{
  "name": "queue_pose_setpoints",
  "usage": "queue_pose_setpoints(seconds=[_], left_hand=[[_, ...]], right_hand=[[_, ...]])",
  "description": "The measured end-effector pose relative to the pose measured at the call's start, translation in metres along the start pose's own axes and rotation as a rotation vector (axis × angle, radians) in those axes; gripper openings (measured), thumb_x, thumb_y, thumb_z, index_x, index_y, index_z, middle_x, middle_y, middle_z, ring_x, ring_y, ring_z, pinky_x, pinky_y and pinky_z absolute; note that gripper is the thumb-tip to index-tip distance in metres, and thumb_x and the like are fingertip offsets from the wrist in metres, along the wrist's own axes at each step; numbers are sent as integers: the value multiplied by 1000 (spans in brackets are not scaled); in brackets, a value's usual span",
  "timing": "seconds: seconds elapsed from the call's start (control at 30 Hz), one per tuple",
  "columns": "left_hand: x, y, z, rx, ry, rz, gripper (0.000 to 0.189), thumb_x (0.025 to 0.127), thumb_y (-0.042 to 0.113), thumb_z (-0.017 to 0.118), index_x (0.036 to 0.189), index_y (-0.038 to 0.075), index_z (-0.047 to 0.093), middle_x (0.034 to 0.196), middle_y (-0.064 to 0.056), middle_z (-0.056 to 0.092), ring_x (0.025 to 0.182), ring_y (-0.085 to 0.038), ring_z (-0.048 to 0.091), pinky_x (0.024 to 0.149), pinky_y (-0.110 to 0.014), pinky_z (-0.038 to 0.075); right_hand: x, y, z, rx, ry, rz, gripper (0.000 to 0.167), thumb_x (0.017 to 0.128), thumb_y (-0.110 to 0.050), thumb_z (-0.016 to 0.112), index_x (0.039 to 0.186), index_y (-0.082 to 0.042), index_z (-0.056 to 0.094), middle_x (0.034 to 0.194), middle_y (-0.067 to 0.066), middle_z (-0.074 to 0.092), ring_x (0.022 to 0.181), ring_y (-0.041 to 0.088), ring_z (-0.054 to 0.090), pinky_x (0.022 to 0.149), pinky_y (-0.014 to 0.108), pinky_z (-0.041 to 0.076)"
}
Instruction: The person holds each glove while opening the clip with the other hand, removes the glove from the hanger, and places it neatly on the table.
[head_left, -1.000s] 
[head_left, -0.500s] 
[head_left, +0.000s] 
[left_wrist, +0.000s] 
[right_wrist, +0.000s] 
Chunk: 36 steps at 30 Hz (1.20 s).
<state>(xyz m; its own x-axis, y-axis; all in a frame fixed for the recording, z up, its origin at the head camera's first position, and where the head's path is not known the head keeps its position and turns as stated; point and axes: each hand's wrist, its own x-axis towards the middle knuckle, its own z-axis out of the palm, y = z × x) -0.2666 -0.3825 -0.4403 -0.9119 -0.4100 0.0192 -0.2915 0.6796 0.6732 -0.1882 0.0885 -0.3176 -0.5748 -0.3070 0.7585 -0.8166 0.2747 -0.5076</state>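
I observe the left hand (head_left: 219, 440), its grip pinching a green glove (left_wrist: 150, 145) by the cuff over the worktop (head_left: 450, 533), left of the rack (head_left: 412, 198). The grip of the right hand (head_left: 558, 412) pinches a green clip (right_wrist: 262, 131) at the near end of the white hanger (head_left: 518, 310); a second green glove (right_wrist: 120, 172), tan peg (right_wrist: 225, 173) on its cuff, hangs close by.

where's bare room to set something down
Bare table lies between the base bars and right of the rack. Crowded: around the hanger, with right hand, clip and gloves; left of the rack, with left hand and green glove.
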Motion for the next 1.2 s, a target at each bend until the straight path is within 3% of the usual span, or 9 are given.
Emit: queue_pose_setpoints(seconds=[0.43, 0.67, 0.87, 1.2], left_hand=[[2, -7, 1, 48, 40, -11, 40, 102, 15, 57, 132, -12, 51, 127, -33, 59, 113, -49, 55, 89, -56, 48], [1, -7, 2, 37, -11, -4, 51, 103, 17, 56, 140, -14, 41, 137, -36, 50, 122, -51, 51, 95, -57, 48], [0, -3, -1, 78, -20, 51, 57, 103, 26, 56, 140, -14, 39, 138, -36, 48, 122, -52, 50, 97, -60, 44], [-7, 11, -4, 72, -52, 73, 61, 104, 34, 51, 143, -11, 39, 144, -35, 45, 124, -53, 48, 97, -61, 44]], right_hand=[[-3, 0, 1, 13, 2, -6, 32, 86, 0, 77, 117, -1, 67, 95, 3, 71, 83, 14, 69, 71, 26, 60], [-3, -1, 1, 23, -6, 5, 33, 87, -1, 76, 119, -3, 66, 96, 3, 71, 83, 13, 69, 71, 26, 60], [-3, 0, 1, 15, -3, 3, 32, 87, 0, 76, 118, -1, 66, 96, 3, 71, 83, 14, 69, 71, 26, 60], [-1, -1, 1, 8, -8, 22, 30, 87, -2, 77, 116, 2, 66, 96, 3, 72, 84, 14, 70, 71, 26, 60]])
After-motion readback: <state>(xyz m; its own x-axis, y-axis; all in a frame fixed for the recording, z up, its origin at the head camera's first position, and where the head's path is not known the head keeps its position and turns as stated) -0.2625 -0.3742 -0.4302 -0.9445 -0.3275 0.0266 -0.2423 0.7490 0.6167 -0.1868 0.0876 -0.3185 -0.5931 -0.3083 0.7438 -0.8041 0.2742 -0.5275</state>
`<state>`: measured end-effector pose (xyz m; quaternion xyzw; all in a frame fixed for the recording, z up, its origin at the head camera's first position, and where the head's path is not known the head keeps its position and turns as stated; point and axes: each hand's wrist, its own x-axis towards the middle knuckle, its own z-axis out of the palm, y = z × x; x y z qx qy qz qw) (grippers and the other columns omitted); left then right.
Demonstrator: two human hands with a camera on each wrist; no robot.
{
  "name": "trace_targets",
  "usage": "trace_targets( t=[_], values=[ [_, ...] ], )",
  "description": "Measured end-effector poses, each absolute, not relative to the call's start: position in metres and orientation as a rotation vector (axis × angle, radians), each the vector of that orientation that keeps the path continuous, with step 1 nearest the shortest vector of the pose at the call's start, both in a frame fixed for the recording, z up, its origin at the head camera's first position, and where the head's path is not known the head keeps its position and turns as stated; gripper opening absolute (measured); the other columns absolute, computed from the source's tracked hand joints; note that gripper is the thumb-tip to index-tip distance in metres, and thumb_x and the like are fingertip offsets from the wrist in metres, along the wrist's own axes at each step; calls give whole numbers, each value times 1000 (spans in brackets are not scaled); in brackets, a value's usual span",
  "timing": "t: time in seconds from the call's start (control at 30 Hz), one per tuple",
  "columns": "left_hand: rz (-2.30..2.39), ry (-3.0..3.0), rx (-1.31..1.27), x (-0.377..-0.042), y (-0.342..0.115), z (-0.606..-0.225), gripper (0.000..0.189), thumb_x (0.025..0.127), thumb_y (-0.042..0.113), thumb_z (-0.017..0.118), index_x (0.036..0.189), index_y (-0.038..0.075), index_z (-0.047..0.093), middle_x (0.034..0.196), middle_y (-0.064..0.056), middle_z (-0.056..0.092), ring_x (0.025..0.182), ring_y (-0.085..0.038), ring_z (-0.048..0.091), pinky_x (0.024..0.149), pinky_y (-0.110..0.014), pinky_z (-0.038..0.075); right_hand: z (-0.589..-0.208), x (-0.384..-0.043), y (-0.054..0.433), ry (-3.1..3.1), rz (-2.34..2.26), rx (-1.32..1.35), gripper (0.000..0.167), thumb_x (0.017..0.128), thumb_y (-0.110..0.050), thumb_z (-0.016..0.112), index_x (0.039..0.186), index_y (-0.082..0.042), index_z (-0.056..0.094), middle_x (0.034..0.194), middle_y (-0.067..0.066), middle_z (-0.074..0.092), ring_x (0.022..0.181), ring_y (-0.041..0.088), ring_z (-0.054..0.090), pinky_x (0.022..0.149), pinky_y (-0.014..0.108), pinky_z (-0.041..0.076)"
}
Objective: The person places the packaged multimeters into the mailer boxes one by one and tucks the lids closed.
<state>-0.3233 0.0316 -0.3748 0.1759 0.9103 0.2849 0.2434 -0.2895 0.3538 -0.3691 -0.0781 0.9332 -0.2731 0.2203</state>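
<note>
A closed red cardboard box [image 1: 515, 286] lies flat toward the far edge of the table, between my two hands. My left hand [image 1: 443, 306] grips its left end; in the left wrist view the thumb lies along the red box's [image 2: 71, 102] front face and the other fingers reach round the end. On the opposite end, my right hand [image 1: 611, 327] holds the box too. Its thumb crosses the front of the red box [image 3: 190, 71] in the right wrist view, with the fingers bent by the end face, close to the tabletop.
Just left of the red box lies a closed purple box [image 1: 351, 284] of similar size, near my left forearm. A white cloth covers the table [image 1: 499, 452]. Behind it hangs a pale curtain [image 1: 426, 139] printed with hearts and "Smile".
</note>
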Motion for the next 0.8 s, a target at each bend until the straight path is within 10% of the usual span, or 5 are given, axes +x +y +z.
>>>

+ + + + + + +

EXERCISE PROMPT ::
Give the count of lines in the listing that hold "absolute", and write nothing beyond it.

TASK RESULT ::
2